WHAT THE TASK REQUIRES
Exactly retype the lines from the top of the data through the line containing "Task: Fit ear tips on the", leaving out every picture.

THE RECORDS
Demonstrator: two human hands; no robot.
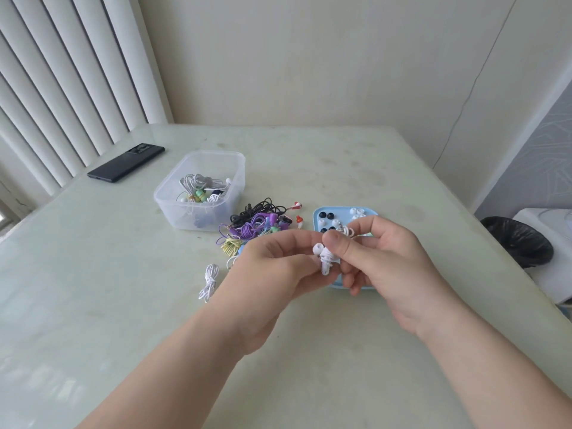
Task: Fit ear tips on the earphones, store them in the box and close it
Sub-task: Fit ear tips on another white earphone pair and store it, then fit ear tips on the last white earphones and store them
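While both meet near blue tray (pixel 317 214), L hand (pixel 272 267) pinches white ear tip (pixel 317 249), R hand (pixel 390 261) grips coiled white earphones (pixel 327 264)

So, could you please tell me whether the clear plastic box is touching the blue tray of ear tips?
Apart. The head view shows the clear box and the blue tray well separated, with a heap of earphones lying in the gap between them.

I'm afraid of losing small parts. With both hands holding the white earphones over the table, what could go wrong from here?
If the grip of the left hand or right hand slips, the white earphones could drop onto the table and uncoil. The right hand hangs over the blue tray, so a low move could scatter its loose ear tips.
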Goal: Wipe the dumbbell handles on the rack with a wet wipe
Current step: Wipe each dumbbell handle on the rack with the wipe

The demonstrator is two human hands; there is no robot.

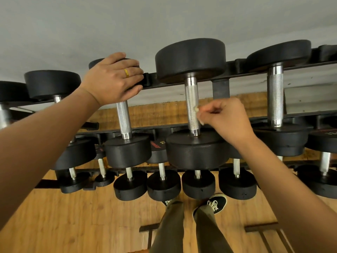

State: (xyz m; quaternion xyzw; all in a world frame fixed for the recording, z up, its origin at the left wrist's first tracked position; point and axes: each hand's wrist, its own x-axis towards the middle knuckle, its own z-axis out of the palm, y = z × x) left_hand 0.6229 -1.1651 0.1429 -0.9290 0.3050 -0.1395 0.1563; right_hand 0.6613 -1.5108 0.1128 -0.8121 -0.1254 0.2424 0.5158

ANSWER SECTION
Demonstrator: two human hands; no robot.
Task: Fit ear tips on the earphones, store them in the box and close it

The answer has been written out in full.